For many years, the conventional wisdom with asset location has been that, if you have to hold some investments in taxable accounts (as opposed to being able to keep everything in retirement accounts), it’s better to hold stocks rather than bonds in the taxable account, given the favorable tax treatment of qualified dividends and long-term capital gains.
This conventional wisdom overlooks the fact that tax efficiency depends not only on the tax rate you would have to pay on the income generated, but also on the amount of income generated.
As an extreme example: If you own 1-month Treasury bills, yes, they generate interest that is fully taxable at the federal level, but the amount of that interest is so small that the total return lost to taxes will actually be quite low.
Calculating Expected Tax Costs
When deciding which fund(s) you will hold in your taxable account, it can be helpful to calculate the approximate tax cost for each of your various holdings.
For example, if you live in Missouri and you’re in the 25% federal tax bracket and 6% state tax bracket:
- Ordinary interest income would be taxable at a 25% federal tax rate and 6% state tax rate,
- Treasury bond interest would be taxable at a 25% federal tax rate but untaxed at the state level, and
- Qualified dividends and long-term capital gains would be taxed at a 15% federal tax rate and 6% state tax rate.
So, we can use that information to get a rough estimate of the tax cost you would likely incur as a result of holding various funds in a taxable account.
- Vanguard Short-Term Treasury Fund (with an SEC yield of 0.48%) would have a tax cost of approximately 0.12% per year (i.e., 25% of the 0.48% yield).
- Vanguard Intermediate-Term Treasury Fund (with an SEC yield of 0.95%) would have a tax cost of approximately 0.24% per year (i.e., 25% of the 0.95% yield).
- Vanguard Total Stock Market Index Fund (with an SEC yield of 1.84%) would have a tax cost of approximately 0.39% per year (i.e., 21% of the yield, given a 6% state tax rate and 15% federal tax rate).
In other words, the stock fund will probably result in a higher tax cost than either of the Treasury funds, and that’s not even including the eventual capital gains tax that you will (probably) owe on price appreciation for the stock fund.
Figuring out a ballpark estimate of the tax cost for something like Vanguard Total Bond Market Index Fund is a bit trickier, because approximately 40% of the fund is invested in Treasury bonds (which aren’t taxed at the state level), while the rest of the fund is invested in bonds that are taxed at the state level. The fund currently has an SEC yield of 1.74%. We can multiply 40% of that yield by a tax rate of 25% and the remaining 60% of that yield by a tax rate of 31% to determine that the fund would have a tax cost of very roughly 0.50%. But this understates the cost somewhat because the Treasury bonds account for less than 40% of the yield despite being 40% of the portfolio.

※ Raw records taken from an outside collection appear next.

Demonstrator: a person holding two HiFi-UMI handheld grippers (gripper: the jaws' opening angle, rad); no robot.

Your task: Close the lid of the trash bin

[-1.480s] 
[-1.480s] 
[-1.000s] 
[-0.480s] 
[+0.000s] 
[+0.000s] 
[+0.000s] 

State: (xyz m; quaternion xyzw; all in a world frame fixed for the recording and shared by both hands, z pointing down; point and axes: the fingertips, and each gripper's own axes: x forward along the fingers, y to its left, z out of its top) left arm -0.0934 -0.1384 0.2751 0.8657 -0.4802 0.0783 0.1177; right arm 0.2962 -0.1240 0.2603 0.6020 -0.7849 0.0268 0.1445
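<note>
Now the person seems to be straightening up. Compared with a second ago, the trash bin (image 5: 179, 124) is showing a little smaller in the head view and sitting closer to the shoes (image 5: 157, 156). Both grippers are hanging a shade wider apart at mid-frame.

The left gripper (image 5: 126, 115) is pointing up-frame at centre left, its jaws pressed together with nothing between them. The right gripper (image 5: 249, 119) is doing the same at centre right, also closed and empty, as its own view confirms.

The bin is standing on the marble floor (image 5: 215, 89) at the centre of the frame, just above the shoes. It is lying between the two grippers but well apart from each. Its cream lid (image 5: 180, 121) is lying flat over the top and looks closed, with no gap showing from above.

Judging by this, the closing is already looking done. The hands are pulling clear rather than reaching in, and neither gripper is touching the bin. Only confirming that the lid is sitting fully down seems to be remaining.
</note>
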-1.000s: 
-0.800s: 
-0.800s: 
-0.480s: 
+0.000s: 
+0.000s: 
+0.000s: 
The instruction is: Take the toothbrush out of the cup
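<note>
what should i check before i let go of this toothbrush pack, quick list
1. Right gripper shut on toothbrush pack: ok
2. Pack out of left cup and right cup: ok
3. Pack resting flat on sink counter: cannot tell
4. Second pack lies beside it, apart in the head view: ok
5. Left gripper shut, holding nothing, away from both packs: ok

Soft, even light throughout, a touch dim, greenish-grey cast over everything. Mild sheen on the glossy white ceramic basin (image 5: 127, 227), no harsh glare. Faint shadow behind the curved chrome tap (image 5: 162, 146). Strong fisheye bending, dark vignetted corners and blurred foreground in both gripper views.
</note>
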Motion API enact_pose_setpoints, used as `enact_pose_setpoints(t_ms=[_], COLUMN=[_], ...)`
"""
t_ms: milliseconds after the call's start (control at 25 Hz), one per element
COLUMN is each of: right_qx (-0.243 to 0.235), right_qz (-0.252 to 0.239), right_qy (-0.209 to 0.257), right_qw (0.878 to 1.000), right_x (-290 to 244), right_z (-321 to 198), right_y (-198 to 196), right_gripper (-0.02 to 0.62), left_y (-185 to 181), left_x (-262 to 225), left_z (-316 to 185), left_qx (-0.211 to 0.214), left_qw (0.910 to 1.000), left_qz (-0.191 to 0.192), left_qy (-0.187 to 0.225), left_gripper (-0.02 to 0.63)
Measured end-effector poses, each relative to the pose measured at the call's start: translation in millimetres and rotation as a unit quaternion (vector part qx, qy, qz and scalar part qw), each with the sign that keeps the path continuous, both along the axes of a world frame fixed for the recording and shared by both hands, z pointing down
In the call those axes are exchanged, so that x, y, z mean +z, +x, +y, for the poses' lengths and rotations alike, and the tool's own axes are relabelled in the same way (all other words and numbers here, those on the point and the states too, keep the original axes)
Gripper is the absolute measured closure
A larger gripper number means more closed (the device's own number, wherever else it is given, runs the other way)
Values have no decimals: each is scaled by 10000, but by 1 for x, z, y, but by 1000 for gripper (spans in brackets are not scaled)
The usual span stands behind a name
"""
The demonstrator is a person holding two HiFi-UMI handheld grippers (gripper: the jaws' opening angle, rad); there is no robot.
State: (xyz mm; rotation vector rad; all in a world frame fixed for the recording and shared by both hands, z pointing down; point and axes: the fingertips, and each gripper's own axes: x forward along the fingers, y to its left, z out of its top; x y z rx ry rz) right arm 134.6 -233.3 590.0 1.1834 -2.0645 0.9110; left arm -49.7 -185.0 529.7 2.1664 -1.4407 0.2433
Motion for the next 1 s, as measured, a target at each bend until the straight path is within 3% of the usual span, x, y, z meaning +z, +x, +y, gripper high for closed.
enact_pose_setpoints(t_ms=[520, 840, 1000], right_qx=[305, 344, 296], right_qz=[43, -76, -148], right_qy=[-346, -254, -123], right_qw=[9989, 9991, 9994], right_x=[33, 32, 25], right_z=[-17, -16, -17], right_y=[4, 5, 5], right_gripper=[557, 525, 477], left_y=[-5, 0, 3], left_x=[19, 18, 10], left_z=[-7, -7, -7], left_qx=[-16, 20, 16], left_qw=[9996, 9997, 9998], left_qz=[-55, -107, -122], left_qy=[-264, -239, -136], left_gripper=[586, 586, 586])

In short, the idea that stocks are more tax-efficient than bonds is only sometimes true. It depends which bonds and which stocks we’re talking about. And it depends on whether interest rates (and dividend yields) are currently high or low. With interest rates as low as they are right now, bonds are more tax-efficient than they would otherwise be. And as you can see above, some taxpayers will find that certain taxable bond funds are currently more tax-efficient than stock funds.